◆ Your instructions ◆
The entries contain pictures, which should not appear in the copy; everything else must be reproduced exactly.

◆ Material supplied ◆
######

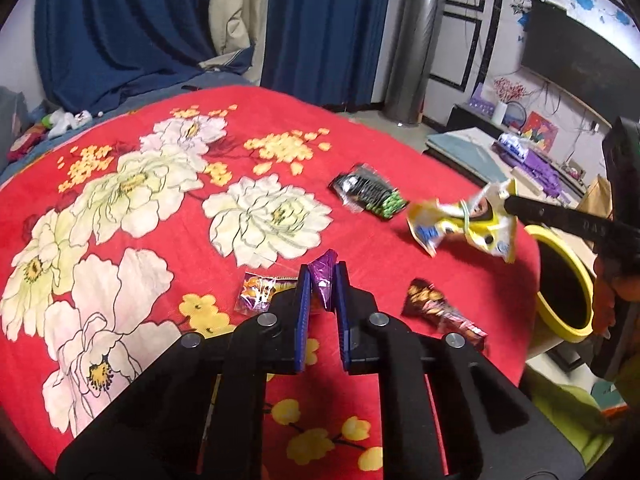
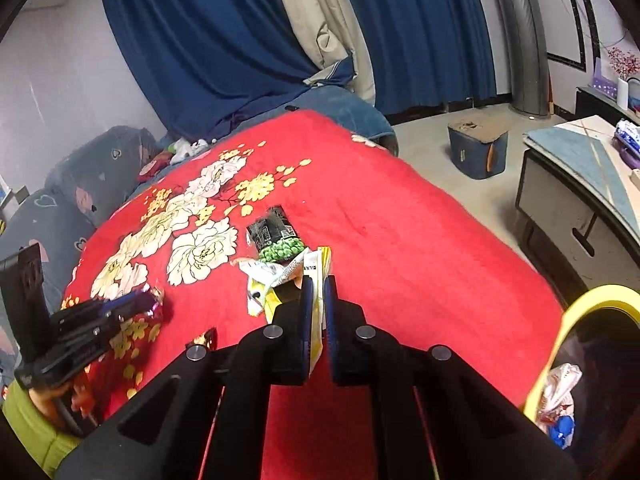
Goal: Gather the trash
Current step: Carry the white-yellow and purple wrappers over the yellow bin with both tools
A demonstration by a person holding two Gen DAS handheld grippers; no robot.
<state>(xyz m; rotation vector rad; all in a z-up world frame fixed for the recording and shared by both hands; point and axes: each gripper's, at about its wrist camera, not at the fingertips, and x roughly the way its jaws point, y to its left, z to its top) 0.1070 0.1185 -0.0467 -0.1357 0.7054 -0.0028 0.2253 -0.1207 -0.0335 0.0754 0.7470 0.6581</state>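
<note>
While both claws grip trash, the left claw [image 1: 323, 276] is clamped on a purple foil wrapper [image 1: 325, 280], low over the red floral blanket [image 1: 380, 140]. Right claw [image 2: 319, 284] is pinched tight on a crumpled yellow-and-white snack bag [image 1: 460, 220], lifted off the blanket, hanging just left of the yellow-rimmed trash bin [image 1: 564, 280]. Bin sits at the blanket's right edge; inside it a white-red wrapper [image 2: 558, 390] and something blue. Still lying on the blanket: black-and-green pea snack packet [image 1: 366, 192] just beyond the yellow bag, brown-orange wrapper [image 1: 440, 312] right of the left claw, clear purple-orange wrapper [image 1: 260, 292] left of it, touching the claw's finger. Farther out: blue curtains [image 1: 120, 28] behind, grey cylindrical column [image 1: 416, 40], dark TV [image 1: 576, 44] on the wall, low white cabinet [image 2: 580, 208], blue stool [image 2: 478, 152] on the floor. Green sleeve [image 2: 32, 432] shows behind the left claw.
</note>
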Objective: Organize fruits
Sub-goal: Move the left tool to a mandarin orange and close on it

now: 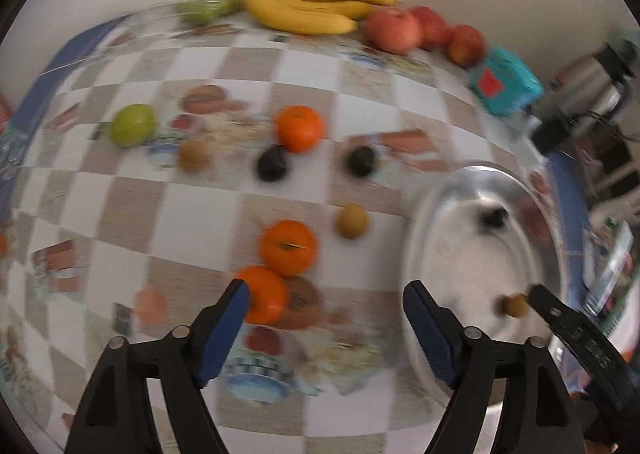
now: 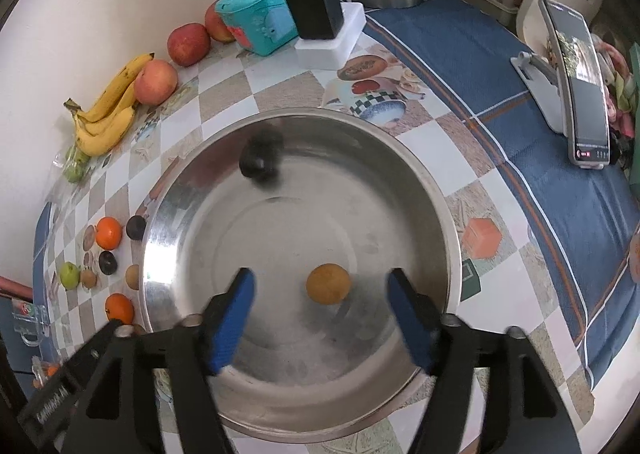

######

◆ Finished exercise ◆
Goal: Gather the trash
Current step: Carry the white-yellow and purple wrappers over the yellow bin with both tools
A demonstration by a person holding two Gen DAS handheld grippers; no robot.
<state>(xyz m; rotation vector rad; all in a z-up world frame fixed for the recording and shared by both hands; point and axes: each gripper's, at about its wrist camera, not at the fingertips, and x roughly the way its jaws point, y to its left, z to its top) 0.1070 0.1185 -0.0467 -0.1357 0.7054 -0.0028 0.2253 -0.1207 -0.0335 0.0754 0.7470 0.6581</state>
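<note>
While both claws grip trash, the left claw [image 1: 323, 276] is clamped on a purple foil wrapper [image 1: 325, 280], low over the red floral blanket [image 1: 380, 140]. Right claw [image 2: 319, 284] is pinched tight on a crumpled yellow-and-white snack bag [image 1: 460, 220], lifted off the blanket, hanging just left of the yellow-rimmed trash bin [image 1: 564, 280]. Bin sits at the blanket's right edge; inside it a white-red wrapper [image 2: 558, 390] and something blue. Still lying on the blanket: black-and-green pea snack packet [image 1: 366, 192] just beyond the yellow bag, brown-orange wrapper [image 1: 440, 312] right of the left claw, clear purple-orange wrapper [image 1: 260, 292] left of it, touching the claw's finger. Farther out: blue curtains [image 1: 120, 28] behind, grey cylindrical column [image 1: 416, 40], dark TV [image 1: 576, 44] on the wall, low white cabinet [image 2: 580, 208], blue stool [image 2: 478, 152] on the floor. Green sleeve [image 2: 32, 432] shows behind the left claw.
</note>
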Objective: Organize fruits
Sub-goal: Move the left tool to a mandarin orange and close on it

now: 
now: 

Nothing else is needed for the answer.